I believe that you can achieve a greater range of emotions and detail this way.
On this, in particular, I disagree, but only because I've been forcing my artist to reach a much greater range of emotions than is average using Daz. The real problem here is that many daz devs have made their games using the straight out of the box poses and expressions, not bothering to play at all with the sliders and mechanisms available to adjust those very over the top expressions to fit the scene. You can even combine sliders if you know what you're doing, or manually adjust them yourself.
As to what I prefer, well, I have to say that most 2d games don't appeal to me, but that's not because I don't like 2D art. It's because 2D art requires the use of Sprites as a shortcut. I prefer things to be in scene. characters sitting around a table, talking, laughing, crying, etc as necessary.
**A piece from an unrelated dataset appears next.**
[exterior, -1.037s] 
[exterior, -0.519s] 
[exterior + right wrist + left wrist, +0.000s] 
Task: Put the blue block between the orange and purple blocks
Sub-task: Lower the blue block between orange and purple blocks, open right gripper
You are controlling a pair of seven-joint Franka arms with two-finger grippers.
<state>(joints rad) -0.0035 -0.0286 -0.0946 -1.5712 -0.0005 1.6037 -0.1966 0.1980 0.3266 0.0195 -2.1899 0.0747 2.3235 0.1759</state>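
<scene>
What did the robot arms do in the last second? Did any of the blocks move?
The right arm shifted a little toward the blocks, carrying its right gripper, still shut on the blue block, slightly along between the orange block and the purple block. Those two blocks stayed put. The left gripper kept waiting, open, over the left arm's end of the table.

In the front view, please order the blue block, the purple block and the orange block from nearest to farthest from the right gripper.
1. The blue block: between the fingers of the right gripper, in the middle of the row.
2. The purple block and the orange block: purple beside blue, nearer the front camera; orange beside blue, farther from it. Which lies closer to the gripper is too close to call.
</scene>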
Not, character sitting around a table, and then a sprite comes up to show them laughing or crying or talking or whatever. This goes for 3D as well. I don't play games with sprites unless they offer me something to make up for it.
Coceter Chronicles, Offcuts, and I think that might be it, are the only games I can think of that I'd recommend that use sprites, and both have an amazingly well written game supporting them. In the case of Coceter, it also gets a little leeway on being an RPGM game. As to Offcuts, I just loved the characters and the characterization so much that I couldn't not allow it. Offcuts is 3D but the characters are as expressive as any manga.
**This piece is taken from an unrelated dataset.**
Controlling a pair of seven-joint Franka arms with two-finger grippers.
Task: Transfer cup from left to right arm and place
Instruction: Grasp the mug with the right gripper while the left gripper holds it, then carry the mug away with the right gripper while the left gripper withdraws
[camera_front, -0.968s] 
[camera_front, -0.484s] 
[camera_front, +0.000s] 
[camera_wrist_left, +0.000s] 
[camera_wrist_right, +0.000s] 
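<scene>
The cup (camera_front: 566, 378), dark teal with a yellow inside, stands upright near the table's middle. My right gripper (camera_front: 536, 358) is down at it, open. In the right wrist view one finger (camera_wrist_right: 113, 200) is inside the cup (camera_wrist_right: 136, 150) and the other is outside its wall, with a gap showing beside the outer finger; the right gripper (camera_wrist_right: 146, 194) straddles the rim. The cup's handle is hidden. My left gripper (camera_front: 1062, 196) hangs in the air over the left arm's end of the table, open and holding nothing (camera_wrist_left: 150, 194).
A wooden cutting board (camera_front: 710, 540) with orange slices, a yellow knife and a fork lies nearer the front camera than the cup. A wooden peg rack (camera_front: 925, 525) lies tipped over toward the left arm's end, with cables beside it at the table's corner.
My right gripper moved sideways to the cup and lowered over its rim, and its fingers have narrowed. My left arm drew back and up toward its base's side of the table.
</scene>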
The other thing I take issue with on 2D is the number of them that use 1 shot for 10 lines of dialogue in a sex scene or something along those lines. Seriously, change things up, give me multiple poses and appropriate focus to facial expressions and the like as things occur. Manga can do it, there's no reason a game can't.
So, in the end, I vote for 3D, not because I don't like 2D art, but because I don't like 2D game design.